## AIM OF THE EXERCISE
Could you filter the records below and return each line that holds "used"?

(Data entries)
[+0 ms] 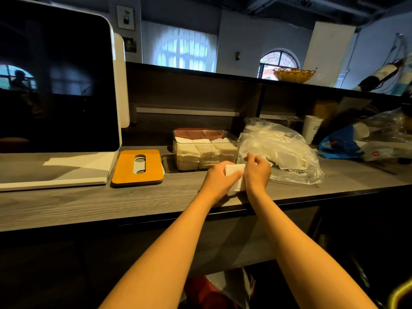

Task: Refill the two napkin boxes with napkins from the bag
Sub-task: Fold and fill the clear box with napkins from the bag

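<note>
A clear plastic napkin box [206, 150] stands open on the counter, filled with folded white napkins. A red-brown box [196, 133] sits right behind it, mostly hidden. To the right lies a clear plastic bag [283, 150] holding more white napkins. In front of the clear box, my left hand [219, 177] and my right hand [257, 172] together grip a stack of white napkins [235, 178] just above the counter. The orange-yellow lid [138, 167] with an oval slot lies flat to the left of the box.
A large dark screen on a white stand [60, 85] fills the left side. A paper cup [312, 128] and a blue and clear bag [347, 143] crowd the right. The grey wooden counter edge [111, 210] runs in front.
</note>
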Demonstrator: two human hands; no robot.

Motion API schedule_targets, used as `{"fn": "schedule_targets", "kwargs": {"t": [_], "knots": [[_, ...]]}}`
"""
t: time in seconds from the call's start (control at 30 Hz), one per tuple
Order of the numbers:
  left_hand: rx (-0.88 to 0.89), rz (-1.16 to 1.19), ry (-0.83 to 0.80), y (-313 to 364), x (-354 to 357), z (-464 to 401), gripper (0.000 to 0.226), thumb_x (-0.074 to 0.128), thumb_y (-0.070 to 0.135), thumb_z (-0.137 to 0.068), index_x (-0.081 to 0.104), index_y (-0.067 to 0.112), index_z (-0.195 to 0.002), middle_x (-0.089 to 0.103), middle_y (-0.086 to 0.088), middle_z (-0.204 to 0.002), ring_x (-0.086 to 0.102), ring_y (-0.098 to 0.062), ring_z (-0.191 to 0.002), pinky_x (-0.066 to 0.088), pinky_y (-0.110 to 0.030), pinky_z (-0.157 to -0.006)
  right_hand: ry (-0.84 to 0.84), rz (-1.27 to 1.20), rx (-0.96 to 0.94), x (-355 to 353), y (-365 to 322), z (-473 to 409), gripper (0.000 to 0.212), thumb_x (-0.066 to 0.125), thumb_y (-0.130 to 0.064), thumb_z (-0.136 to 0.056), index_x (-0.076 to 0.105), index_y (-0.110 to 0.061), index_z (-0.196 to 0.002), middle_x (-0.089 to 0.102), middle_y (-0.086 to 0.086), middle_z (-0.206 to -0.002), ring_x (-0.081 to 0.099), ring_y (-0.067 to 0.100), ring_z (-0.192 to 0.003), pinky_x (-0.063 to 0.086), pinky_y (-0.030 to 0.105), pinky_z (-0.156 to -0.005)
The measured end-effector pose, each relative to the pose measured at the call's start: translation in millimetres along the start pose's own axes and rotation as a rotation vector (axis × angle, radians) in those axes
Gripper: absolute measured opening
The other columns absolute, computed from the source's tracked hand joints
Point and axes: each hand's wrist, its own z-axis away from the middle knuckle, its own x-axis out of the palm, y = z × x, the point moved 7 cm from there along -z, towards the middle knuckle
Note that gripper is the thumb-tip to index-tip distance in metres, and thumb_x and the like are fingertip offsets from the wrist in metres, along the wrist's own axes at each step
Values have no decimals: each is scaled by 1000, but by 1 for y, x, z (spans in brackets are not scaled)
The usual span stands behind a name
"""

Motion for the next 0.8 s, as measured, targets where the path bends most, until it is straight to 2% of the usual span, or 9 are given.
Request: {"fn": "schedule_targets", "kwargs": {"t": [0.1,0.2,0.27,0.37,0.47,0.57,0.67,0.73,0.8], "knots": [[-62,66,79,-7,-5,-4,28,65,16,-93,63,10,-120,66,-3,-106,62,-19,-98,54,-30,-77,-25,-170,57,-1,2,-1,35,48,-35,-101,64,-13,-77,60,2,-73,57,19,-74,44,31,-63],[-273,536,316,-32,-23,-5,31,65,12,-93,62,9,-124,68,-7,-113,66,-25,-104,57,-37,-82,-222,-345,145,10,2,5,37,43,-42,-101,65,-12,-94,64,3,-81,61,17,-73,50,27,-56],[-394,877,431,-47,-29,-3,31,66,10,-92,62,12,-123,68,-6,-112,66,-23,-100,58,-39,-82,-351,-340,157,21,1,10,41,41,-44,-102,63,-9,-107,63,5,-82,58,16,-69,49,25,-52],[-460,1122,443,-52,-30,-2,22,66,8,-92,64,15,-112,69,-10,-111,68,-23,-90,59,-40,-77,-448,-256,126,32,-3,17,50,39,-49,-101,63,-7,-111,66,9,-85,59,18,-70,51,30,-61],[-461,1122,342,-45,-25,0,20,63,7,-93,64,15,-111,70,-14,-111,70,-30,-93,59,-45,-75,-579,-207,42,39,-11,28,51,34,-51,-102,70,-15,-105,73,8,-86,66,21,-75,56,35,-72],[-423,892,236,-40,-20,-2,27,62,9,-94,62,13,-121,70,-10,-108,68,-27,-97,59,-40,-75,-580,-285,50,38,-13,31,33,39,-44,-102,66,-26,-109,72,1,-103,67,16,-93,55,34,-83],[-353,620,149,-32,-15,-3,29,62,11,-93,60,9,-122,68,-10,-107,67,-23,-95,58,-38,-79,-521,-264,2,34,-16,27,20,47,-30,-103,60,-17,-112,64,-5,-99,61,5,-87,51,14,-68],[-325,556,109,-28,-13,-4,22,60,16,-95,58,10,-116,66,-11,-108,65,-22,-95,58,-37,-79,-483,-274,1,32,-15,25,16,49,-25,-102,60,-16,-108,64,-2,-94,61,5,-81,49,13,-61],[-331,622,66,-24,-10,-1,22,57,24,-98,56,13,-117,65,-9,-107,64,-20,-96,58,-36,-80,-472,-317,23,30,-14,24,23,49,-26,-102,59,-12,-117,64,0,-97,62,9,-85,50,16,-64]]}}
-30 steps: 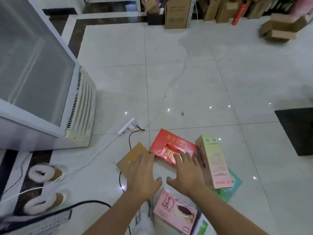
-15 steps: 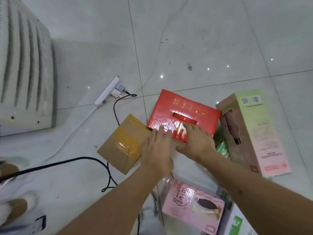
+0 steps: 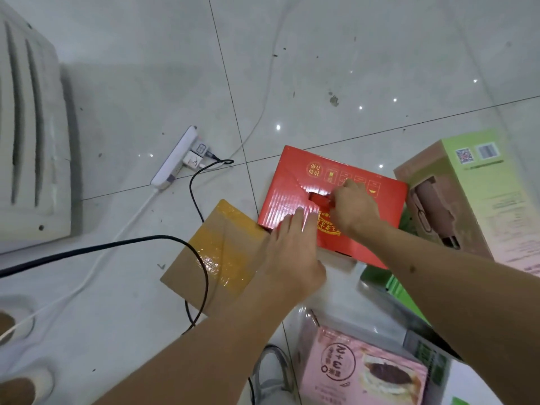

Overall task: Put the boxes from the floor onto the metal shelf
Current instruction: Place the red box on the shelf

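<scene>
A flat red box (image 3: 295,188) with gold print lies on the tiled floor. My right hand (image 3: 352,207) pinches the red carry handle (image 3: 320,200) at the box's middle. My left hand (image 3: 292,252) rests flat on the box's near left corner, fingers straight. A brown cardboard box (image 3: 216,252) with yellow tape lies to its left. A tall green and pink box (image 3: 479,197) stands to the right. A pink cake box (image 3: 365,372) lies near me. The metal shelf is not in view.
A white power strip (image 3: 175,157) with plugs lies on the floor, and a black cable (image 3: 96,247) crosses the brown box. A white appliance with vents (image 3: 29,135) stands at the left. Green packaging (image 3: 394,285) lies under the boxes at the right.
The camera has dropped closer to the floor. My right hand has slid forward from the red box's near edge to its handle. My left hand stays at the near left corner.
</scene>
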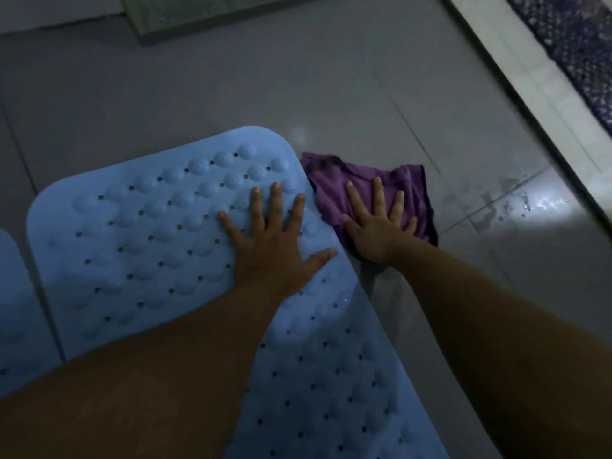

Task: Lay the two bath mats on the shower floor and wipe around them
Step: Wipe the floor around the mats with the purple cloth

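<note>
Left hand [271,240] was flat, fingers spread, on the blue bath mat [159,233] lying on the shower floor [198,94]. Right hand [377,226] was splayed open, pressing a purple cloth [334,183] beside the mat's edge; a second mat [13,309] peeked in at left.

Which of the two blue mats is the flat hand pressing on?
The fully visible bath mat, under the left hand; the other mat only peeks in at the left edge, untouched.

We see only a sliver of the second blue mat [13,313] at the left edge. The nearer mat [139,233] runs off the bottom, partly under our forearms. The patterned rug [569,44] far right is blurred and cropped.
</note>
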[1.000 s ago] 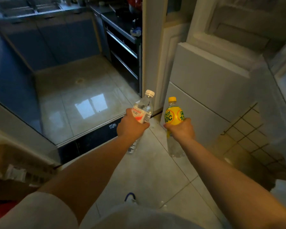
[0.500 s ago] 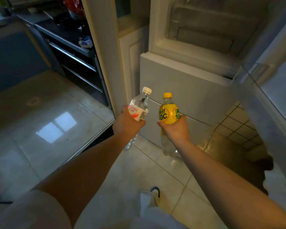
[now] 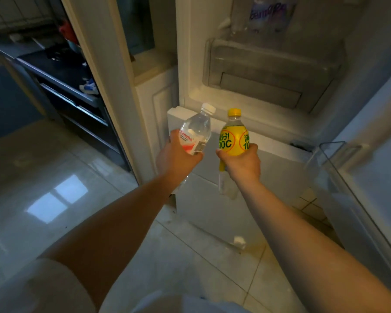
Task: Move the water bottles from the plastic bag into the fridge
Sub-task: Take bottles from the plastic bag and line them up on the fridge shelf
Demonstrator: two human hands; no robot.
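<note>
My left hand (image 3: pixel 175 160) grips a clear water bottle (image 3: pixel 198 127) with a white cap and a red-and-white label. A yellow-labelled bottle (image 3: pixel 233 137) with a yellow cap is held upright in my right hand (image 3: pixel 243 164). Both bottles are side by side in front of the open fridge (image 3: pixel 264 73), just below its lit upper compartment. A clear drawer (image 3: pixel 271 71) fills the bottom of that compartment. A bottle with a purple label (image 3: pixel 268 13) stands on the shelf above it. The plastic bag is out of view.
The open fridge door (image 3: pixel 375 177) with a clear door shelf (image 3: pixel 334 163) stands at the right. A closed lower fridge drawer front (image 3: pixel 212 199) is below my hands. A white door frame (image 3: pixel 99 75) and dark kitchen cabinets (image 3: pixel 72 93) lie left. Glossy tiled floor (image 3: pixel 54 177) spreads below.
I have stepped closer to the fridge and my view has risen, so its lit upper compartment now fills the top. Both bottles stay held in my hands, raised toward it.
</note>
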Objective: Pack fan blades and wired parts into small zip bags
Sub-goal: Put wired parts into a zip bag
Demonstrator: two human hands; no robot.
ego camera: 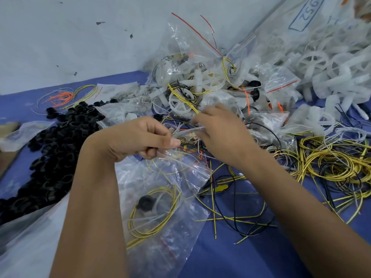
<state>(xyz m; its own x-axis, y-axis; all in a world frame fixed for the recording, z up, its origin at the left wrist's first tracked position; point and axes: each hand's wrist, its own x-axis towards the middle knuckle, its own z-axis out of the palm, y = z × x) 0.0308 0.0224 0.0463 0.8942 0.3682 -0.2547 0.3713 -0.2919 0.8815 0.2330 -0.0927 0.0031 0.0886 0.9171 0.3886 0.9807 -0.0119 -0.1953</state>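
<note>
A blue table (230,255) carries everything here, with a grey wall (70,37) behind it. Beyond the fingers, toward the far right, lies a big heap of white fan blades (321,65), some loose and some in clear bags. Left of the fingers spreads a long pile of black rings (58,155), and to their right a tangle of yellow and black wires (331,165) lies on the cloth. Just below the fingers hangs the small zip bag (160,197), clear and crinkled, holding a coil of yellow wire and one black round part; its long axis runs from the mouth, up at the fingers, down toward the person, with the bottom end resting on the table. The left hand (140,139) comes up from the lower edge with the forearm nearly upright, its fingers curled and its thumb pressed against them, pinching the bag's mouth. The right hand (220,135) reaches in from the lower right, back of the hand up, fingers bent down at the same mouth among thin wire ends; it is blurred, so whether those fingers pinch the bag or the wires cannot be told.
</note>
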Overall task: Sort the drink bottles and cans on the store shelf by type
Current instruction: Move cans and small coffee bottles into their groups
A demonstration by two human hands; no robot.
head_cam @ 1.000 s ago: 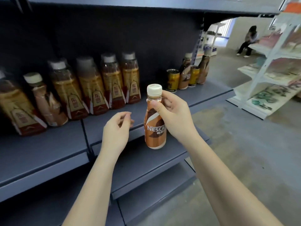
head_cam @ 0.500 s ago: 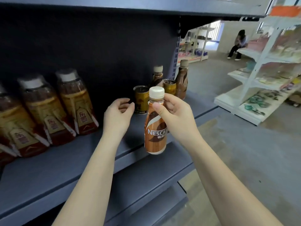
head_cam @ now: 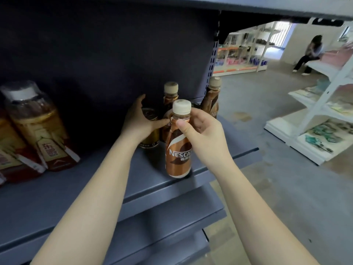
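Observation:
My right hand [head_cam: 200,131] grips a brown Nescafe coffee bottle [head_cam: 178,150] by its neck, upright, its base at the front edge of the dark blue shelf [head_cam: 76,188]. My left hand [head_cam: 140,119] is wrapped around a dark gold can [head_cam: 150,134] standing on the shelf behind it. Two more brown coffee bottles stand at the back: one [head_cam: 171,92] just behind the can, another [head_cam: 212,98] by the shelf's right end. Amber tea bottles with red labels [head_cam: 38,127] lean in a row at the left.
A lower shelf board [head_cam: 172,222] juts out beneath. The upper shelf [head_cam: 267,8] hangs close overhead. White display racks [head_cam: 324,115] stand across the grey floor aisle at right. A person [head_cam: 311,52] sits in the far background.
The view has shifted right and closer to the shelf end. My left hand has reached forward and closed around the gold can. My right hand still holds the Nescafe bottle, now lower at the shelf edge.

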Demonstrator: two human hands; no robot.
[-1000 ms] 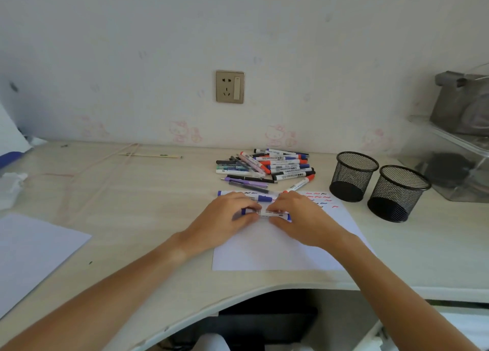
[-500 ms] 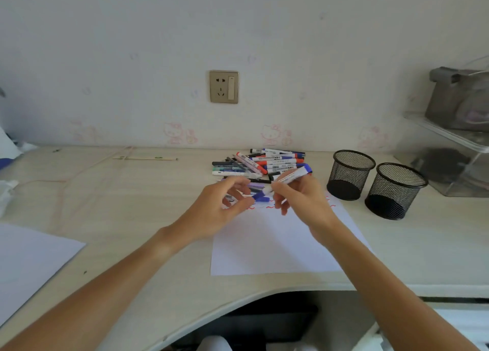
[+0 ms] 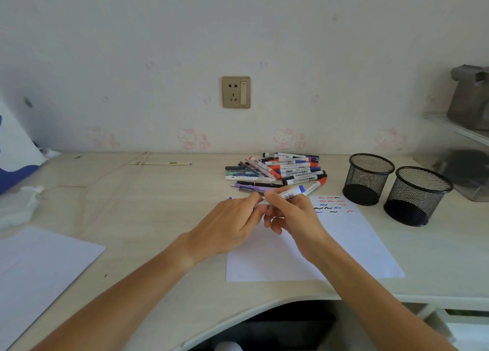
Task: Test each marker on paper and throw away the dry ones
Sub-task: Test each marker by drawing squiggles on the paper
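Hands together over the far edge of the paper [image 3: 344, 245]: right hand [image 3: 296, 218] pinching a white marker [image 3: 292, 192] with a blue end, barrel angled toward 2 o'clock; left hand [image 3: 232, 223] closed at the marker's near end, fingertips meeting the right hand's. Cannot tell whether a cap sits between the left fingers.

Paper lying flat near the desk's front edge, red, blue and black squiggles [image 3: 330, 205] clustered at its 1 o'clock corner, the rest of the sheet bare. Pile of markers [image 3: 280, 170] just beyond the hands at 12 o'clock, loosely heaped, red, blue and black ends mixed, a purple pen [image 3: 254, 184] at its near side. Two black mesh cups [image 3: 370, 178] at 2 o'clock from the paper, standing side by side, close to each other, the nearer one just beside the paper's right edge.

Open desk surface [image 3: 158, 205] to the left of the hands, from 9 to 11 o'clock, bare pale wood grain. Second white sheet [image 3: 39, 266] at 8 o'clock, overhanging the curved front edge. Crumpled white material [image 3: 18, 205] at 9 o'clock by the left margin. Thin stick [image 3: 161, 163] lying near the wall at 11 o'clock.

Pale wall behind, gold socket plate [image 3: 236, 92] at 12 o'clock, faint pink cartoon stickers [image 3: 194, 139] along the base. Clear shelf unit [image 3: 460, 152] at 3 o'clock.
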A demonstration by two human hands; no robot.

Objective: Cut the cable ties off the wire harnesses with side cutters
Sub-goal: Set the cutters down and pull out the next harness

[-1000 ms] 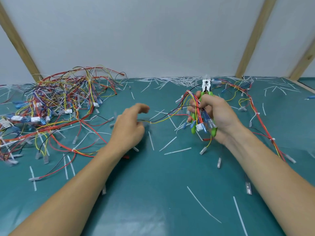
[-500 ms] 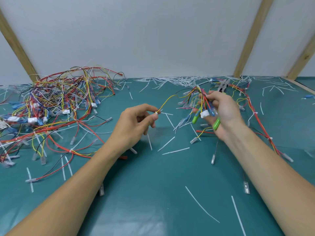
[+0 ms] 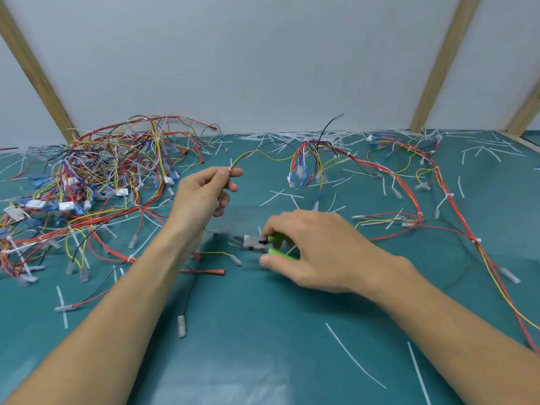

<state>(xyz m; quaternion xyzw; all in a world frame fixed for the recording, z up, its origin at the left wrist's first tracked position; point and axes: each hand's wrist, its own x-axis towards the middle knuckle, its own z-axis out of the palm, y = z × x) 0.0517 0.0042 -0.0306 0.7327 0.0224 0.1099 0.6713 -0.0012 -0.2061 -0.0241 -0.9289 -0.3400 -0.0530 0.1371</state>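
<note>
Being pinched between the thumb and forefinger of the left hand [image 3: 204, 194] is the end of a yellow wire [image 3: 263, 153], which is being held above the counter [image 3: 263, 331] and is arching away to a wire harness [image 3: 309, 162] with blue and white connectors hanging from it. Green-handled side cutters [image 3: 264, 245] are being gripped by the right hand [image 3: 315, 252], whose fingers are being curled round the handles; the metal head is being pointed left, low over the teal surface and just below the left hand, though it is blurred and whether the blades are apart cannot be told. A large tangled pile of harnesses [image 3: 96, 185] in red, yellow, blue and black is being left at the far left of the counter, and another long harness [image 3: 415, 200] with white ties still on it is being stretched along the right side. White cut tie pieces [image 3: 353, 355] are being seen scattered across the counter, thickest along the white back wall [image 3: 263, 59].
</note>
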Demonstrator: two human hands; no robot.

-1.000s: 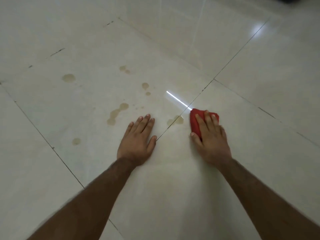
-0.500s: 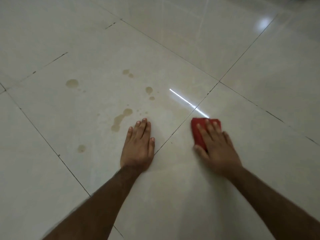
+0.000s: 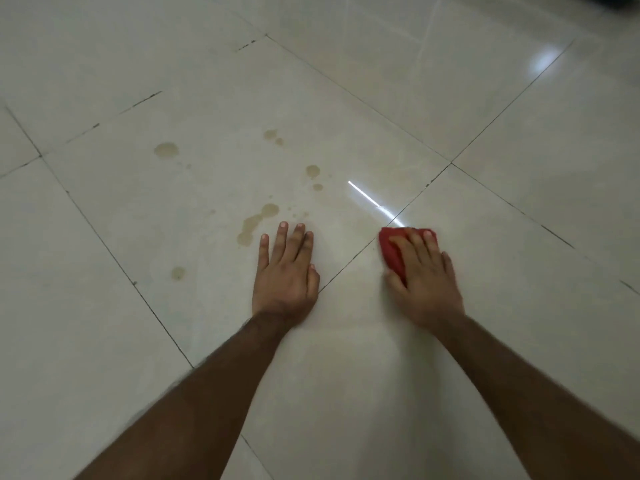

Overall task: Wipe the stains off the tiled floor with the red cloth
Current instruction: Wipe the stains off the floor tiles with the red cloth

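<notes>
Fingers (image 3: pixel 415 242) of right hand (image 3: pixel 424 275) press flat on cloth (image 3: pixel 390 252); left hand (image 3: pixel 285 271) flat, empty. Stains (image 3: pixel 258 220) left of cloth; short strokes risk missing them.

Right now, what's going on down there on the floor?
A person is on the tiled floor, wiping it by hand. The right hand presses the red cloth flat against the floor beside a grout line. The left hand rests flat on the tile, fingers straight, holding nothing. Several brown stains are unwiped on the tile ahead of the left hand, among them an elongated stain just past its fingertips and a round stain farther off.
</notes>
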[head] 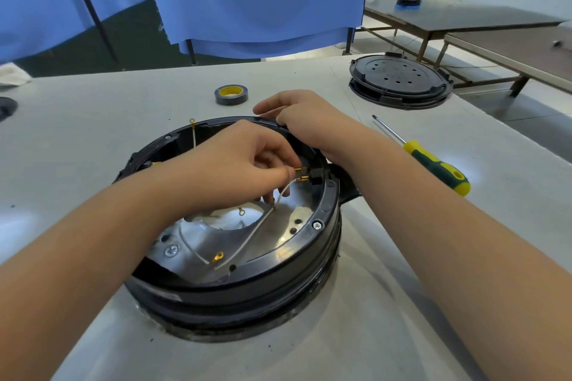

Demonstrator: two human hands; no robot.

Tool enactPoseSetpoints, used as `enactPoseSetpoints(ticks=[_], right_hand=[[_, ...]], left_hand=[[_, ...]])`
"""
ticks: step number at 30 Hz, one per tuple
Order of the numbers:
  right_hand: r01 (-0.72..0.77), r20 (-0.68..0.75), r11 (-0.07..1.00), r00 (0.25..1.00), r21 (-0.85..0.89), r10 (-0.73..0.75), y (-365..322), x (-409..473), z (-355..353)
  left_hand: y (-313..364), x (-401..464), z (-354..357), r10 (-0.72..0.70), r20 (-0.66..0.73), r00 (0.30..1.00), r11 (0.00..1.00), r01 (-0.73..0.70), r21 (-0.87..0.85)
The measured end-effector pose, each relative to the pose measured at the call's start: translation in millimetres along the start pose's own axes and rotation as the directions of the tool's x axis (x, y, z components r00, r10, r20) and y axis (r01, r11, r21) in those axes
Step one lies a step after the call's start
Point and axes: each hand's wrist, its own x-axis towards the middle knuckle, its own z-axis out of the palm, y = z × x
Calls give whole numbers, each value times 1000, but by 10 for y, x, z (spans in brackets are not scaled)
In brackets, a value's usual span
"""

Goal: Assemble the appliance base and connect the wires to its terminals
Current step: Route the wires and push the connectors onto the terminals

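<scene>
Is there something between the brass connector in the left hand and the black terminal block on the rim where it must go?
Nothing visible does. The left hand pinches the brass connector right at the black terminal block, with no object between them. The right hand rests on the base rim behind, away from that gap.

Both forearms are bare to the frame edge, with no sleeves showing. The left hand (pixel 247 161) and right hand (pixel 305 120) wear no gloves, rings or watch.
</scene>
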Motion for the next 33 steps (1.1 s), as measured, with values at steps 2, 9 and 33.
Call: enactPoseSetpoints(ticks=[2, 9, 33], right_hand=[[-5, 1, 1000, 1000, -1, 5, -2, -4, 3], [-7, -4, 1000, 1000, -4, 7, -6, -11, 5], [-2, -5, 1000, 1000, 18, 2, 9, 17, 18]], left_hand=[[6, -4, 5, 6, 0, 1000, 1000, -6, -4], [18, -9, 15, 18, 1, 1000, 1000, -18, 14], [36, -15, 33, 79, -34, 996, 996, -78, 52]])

## REPLY
Motion API schedule_targets, used as `{"fn": "schedule_targets", "kwargs": {"t": [_], "knots": [[_, ...]]}}`
Tool enactPoseSetpoints, used as `enactPoseSetpoints(ticks=[_], right_hand=[[_, ...]], left_hand=[[_, ...]])`

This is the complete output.